WASHINGTON (Reuters) — A judge acquitted a former Naval Academy football player on Thursday of sexually assaulting a drunken female midshipman, one of a number of sexual misconduct cases roiling the U.S. military.

Midshipman Joshua Tate, a senior from Nashville, Tennessee, had been accused of assaulting the 22-year-old woman at an alcohol-fueled off-campus party in April 2012.

Marine Colonel Daniel Daugherty found Tate, who resigned from the academy on Thursday, not guilty of aggravated sexual assault after two days of testimony by more than a dozen witnesses at Washington's Navy Yard.

Asked by reporters how much of the trial had been motivated by the military wanting to show it was tough on sexual misconduct, Tate's attorney Jason Ehrenberg said: "All of it."

"That's the system we have. We protect alleged victims, but we don't protect alleged perpetrators," he said.

Tate stood at attention and showed no emotion while Daugherty read the verdict before a full courtroom.
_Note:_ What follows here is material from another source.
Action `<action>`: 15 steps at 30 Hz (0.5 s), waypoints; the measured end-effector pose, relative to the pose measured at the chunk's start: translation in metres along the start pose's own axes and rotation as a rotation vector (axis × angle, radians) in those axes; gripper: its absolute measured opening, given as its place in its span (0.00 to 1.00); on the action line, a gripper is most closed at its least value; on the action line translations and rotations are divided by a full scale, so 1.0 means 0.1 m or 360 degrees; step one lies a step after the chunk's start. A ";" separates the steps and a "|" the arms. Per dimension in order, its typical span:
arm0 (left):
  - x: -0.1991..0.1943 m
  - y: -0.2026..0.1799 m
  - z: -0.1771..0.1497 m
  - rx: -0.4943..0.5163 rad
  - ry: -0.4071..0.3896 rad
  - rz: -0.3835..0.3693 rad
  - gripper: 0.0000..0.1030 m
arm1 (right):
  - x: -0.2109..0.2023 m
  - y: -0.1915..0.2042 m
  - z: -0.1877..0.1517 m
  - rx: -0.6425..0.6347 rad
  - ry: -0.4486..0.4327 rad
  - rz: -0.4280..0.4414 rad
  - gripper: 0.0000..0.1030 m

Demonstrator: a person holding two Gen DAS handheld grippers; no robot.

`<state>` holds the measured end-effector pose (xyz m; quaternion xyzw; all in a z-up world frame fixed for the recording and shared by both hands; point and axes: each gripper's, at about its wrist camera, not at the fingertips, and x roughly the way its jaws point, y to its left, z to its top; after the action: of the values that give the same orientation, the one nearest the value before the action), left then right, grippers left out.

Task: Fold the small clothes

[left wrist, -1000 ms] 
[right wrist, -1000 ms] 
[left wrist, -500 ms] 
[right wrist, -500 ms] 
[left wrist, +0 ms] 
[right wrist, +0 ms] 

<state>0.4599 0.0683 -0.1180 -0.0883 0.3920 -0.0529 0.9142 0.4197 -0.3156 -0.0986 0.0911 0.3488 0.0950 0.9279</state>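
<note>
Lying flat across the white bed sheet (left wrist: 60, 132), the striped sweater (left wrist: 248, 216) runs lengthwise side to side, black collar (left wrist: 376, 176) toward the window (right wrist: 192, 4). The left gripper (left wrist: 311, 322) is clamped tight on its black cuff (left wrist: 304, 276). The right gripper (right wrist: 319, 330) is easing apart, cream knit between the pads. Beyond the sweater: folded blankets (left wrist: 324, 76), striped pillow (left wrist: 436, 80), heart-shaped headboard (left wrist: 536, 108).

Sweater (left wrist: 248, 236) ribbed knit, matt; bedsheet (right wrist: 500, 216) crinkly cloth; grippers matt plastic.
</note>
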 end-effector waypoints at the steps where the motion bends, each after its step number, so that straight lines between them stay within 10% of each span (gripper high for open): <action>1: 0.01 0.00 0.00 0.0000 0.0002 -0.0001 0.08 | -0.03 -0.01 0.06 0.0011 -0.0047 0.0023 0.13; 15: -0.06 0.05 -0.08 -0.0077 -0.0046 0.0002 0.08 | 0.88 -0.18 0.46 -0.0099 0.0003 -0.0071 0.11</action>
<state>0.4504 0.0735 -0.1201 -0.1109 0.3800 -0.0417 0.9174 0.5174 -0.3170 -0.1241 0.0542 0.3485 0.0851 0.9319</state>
After the decision, he turned and spoke to his attorneys in a low voice, and walked away from the court building smiling.


His accuser was not present. Prosecutors declined to comment.

Daugherty said he would refer another charge against Tate, making false official statements, to the academy for discipline under the school's honor system.

Later in the day on Thursday, Naval Academy spokesman Commander John Schofield said Tate had resigned from the program in exchange for that charge being dropped.

Three U.S. Naval Academy football players were initially accused but Tate was the only one to be court-martialed. Charges against the other two were dropped.

TORN ABOUT COOPERATING

The woman, also a senior at the elite service academy in Annapolis, Maryland, testified that she had been torn about cooperating with Navy investigators and had concealed from them how much alcohol she consumed at the party.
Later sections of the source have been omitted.